Presentation
Patient with a history of LES and lupus nephritis. She has been hospitalized a month ago for lupus-related symptoms and has received immunosuppressive therapy. Symptoms: Headaches, altered mental status, and focal neurological deficits. BP: 180/90
Patient Data
At the supratentorial level, multiple lesions are observed that exclusively affect the white matter, predominantly in the occipital and parietal lobes. These lesions have well-defined borders, behaving hypointense on T1, and hyperintense on T2/FLAIR with respect to the gray matter, without presenting magnetic susceptibility artifact on HEMO sequence and without diffusion sequence restriction or enhancement upon administration of contrast medium paramagnetic.
Case Discussion
PRES primarily involves the white matter of the brain, commonly in the posterior regions; this condition is associated with increases in blood pressure, kidney dysfunction, certain medications, autoimmune disorders, and other medical conditions.

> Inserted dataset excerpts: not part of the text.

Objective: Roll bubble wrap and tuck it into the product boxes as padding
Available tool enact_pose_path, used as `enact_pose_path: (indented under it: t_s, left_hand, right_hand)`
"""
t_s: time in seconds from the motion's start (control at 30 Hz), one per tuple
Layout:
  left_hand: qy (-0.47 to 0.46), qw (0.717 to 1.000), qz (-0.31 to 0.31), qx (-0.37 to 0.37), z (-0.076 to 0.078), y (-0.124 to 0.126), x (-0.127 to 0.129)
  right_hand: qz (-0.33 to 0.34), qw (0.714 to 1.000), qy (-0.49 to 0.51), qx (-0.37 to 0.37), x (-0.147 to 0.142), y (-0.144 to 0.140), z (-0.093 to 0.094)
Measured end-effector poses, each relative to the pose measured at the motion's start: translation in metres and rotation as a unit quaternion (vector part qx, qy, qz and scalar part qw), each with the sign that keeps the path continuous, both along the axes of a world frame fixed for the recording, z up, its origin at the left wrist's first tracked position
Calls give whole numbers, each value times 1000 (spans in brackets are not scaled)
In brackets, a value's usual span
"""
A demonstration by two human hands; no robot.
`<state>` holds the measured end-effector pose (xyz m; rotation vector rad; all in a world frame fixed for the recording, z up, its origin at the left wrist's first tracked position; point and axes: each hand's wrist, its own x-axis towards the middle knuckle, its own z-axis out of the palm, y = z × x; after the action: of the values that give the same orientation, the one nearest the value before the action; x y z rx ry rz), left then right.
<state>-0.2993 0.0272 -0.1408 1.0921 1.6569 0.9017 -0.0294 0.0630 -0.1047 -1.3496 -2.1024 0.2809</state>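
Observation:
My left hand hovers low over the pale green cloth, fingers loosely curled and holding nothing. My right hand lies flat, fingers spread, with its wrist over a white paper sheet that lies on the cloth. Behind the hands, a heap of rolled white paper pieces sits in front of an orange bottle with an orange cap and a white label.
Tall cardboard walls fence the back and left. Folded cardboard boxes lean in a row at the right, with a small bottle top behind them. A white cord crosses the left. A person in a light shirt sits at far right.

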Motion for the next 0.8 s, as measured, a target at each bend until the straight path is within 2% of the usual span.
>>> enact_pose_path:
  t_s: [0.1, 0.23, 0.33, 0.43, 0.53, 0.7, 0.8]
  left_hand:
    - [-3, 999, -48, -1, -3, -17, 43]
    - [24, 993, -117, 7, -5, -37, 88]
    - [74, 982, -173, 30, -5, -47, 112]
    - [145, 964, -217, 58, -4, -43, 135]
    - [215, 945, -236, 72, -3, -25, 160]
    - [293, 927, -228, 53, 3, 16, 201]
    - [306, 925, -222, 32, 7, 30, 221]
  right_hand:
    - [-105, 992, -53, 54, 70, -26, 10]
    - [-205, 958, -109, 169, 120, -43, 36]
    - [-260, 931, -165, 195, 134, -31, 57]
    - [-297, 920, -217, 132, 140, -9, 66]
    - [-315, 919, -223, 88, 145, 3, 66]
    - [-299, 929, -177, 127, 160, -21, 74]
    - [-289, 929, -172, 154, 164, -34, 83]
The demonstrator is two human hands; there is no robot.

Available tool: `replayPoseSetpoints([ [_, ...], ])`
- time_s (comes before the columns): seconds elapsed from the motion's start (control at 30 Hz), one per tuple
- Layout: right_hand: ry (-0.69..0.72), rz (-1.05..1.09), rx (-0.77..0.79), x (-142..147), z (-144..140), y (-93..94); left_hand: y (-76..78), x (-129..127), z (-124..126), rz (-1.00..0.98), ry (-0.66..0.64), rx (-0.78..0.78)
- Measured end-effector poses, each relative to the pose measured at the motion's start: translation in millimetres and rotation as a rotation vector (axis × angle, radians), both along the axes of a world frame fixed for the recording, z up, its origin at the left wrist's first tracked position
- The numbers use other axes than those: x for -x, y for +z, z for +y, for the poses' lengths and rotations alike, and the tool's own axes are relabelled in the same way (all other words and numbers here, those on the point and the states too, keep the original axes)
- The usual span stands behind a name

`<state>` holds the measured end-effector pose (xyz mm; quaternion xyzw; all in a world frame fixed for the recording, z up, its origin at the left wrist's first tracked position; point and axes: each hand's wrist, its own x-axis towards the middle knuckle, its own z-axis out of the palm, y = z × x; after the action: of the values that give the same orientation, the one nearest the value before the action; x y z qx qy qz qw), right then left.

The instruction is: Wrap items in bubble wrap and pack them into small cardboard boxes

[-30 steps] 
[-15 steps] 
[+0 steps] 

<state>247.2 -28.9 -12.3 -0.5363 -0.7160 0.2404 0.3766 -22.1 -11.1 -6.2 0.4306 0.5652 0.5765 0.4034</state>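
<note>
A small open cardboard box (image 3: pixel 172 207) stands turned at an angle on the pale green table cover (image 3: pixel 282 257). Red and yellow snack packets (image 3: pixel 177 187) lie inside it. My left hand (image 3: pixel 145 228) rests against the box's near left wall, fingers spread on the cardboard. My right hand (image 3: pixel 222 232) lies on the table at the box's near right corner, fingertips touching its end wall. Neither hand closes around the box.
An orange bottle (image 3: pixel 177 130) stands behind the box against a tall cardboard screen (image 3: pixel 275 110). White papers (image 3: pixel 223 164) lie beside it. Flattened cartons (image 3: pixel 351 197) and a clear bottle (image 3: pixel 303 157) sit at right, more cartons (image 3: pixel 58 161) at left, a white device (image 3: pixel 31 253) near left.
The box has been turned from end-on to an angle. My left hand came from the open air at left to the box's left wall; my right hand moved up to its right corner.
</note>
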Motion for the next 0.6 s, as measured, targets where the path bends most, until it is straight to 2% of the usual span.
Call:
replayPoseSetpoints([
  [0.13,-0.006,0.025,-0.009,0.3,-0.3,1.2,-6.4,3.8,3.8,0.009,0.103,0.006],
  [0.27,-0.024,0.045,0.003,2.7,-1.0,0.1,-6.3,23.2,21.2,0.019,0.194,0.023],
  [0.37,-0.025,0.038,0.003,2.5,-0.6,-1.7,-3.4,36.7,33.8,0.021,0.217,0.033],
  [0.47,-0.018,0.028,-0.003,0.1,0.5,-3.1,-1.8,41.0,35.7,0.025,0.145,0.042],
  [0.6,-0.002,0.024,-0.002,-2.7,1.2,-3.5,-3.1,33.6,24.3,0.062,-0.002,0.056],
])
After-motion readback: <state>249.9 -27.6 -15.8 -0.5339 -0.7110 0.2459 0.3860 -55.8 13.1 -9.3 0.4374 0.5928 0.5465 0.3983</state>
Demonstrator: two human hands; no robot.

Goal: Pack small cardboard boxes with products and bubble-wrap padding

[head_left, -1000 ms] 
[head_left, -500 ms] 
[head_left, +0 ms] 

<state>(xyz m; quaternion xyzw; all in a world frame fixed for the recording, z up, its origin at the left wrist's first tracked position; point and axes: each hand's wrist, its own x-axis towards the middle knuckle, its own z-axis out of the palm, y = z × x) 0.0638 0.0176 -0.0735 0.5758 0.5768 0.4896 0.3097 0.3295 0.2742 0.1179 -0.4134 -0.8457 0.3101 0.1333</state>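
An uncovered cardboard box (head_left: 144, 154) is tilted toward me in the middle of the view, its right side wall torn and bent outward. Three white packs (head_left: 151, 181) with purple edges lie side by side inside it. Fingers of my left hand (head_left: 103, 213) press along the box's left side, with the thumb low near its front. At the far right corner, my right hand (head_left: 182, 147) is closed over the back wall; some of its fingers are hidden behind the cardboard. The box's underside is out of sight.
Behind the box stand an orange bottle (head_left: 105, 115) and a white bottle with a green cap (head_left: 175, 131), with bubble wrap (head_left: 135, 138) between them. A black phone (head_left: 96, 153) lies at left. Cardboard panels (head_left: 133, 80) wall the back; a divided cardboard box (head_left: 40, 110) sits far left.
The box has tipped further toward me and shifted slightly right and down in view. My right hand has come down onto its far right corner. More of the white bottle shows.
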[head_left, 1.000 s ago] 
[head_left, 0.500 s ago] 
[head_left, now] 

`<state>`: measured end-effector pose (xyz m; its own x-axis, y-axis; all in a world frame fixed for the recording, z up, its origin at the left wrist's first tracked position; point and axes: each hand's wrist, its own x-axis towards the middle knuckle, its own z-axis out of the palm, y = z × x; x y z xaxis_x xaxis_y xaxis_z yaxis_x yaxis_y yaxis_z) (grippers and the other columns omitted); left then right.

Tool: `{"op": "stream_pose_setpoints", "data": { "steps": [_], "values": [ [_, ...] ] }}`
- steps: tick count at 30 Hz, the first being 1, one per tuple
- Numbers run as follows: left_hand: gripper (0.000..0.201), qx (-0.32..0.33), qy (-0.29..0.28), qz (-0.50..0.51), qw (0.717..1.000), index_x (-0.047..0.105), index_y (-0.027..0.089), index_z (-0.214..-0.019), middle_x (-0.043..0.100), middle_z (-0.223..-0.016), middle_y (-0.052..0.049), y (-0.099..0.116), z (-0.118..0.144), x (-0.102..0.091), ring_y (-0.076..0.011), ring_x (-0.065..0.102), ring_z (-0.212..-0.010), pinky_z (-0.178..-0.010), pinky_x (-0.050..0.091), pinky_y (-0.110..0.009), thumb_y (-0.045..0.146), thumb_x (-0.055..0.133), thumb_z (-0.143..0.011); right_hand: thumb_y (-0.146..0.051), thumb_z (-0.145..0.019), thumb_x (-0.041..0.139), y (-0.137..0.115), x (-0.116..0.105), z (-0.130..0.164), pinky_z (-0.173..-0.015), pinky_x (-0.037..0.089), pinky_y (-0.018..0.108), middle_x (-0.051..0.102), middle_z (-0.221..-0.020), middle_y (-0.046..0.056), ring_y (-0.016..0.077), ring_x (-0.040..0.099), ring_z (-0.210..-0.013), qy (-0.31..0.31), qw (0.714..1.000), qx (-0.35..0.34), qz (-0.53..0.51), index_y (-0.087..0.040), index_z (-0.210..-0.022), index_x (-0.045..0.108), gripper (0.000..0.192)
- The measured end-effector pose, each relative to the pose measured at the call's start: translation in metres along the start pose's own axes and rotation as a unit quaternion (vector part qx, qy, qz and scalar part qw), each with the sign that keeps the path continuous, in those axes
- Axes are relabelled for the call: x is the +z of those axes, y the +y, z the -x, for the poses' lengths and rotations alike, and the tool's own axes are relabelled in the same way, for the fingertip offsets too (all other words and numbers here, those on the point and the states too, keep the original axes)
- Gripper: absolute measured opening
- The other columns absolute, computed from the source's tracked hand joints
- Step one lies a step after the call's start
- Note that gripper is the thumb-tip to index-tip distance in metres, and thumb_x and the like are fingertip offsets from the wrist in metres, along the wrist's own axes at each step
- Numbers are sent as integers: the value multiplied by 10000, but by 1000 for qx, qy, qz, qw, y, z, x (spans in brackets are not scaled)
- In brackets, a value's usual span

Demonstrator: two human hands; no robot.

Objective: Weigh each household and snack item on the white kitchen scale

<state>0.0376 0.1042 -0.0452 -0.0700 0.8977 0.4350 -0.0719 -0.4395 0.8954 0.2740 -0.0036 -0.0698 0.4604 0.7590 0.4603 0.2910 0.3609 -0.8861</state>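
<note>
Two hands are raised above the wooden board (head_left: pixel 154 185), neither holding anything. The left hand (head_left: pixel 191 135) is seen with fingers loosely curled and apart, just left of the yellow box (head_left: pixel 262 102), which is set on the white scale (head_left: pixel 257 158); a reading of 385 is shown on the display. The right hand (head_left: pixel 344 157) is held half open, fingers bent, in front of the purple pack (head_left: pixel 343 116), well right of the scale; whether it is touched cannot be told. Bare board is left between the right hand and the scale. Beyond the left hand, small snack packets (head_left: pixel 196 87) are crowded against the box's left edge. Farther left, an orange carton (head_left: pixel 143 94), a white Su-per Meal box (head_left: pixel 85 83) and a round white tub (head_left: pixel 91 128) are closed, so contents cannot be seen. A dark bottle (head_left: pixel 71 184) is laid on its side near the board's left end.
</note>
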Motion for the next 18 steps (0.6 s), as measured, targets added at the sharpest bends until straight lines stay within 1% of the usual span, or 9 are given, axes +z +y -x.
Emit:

The pathophysiology involves impaired autoregulation of cerebral blood flow and endothelial dysfunction. These factors can lead to the disruption of the blood-brain barrier and the accumulation of fluid in the brain's white matter, resulting in swelling and damage to the surrounding tissues.
The symptoms of PRES include headaches, seizures, visual disturbances, altered mental status, and focal neurological deficits. These symptoms can develop rapidly over a few hours to days. In some cases can progress to more severe complications, such as cerebral hemorrhage or infarction.
Diagnosis is a combination of clinical evaluation and brain imaging. MRI is considered the preferred imaging modality due to its higher sensitivity for detecting characteristic findings. The MRI characteristic findings include edema and hyperintensities in sequences T2 and FLAIR, usually located at the posterior parietooccipital level.